My grandmother used to make this for us kids when we were younger. She has given us kids the recipe so that we can put our own spin on it. But like I say if it ain't broke don't fix it. I stick to the recipe myself. Enjoy it, let me know how you like it.

Blue Ribbon Recipe

A pot roast in the winter is such a comforting dinner and this gingersnap pot roast is delicious. Browning the sides lock in the juices and it picks up the onion, vinegar and ketchup flavors it cooks in. The gravy is fantastic. Adding gingersnap cookies creates a gravy that's savory, spicy, and lightly sweet. Serve with mashed potatoes and you have a hearty, stick to your ribs dinner. Test Kitchen Avatar The Test Kitchen


Rating:

★★★★★ 3 votes

Comments:
Serves:
4 to 5
Prep:
1 Hr
Cook:
3 Hr
Method:
Stove Top

Ingredients

  • 4 lb
    piece of pot roast, I use whatever is on sale
  • 2 c
    all-purpose flour, enough to roll meat in
  • ·
    salt and pepper, to taste
  • 3 Tbsp
    oil, enough in bottom of large pot to brown meat in
  • 2 medium
    onions, chopped and held on side
  • 1 c
    ketchup
  • 2 Tbsp
    brown sugar
  • 3/4 c
    white vinegar
  • 1 bag(s)
    gingersnap cookies

How to Make Gingersnap Pot Roast

Step-by-Step

  1. Roll meat in flour.
  2. Brown on all sides in a pot (not Teflon coated pot).
  3. When halfway done add onions and continue to brown.

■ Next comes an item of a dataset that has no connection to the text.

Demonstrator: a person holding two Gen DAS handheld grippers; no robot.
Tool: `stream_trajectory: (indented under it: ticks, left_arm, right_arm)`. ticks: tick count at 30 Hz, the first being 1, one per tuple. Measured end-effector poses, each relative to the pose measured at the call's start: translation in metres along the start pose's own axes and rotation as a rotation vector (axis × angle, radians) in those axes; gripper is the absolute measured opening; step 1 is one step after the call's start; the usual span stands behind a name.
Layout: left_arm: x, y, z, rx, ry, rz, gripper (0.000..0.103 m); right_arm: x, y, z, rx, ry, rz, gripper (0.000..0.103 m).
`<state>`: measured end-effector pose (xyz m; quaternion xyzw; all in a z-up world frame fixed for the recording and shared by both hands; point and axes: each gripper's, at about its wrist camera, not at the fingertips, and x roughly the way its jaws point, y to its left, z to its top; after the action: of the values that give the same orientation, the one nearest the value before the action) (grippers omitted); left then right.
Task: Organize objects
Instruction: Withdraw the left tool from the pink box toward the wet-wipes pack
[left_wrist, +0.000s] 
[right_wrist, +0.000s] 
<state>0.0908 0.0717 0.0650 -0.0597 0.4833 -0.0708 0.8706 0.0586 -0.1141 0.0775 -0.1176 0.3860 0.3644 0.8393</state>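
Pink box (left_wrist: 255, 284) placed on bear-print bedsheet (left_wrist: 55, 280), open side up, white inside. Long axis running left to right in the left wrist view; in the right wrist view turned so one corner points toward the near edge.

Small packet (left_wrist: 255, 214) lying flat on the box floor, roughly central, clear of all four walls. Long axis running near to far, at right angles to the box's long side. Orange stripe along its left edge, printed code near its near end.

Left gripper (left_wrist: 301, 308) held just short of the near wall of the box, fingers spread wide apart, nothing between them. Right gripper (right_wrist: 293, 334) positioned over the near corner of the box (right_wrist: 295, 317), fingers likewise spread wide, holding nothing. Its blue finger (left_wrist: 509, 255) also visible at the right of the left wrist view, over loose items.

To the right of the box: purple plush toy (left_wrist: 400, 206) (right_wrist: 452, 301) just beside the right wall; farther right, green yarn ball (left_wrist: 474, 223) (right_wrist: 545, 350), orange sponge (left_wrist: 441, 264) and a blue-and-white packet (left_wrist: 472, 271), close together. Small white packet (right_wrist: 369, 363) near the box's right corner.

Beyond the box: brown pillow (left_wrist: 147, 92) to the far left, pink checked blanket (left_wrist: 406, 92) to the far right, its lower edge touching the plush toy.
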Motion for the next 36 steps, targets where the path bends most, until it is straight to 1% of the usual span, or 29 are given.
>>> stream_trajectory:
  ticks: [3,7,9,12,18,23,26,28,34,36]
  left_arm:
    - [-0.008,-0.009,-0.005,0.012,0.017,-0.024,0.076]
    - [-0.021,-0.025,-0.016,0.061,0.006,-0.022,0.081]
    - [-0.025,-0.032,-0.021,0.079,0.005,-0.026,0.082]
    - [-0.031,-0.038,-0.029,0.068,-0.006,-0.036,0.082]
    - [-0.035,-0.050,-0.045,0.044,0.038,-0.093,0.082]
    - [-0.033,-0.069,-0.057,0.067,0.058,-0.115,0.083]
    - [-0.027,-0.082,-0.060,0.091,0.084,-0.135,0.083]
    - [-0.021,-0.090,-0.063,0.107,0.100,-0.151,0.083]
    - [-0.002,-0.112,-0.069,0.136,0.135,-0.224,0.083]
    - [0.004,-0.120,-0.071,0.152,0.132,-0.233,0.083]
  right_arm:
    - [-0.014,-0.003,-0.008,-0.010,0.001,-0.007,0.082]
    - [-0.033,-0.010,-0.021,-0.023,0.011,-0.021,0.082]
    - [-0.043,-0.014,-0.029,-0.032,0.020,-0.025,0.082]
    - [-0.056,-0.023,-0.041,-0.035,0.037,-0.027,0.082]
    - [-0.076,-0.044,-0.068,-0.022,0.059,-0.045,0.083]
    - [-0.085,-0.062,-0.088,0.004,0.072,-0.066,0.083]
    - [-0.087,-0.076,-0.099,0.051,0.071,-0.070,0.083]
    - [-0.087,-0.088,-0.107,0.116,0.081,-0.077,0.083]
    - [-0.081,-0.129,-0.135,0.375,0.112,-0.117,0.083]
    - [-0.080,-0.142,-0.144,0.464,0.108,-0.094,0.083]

    ***Please use care while doing this step as I have watched my mom turning the meat over and it fell off the fork and splashed the oil on her face***
  4. Once all browned, cover with "BOILING" water, (if you add cold water it will make the meat tough).
  5. Add 3/4 cup white vinegar, 2 Tbsp brown sugar, and 1 cup ketchup.
  6. Let meat simmer for 2-3 hours.
  7. Remove meat, strain onions out of water and throw out.

    ***I skim the onions out so as we don't have to dirty another pot to collect the juice use your own judgement***
  8. Put liquid back into pot.
  9. Add half the box of the gingersnap cookies. More can be added until you get the proper consistency.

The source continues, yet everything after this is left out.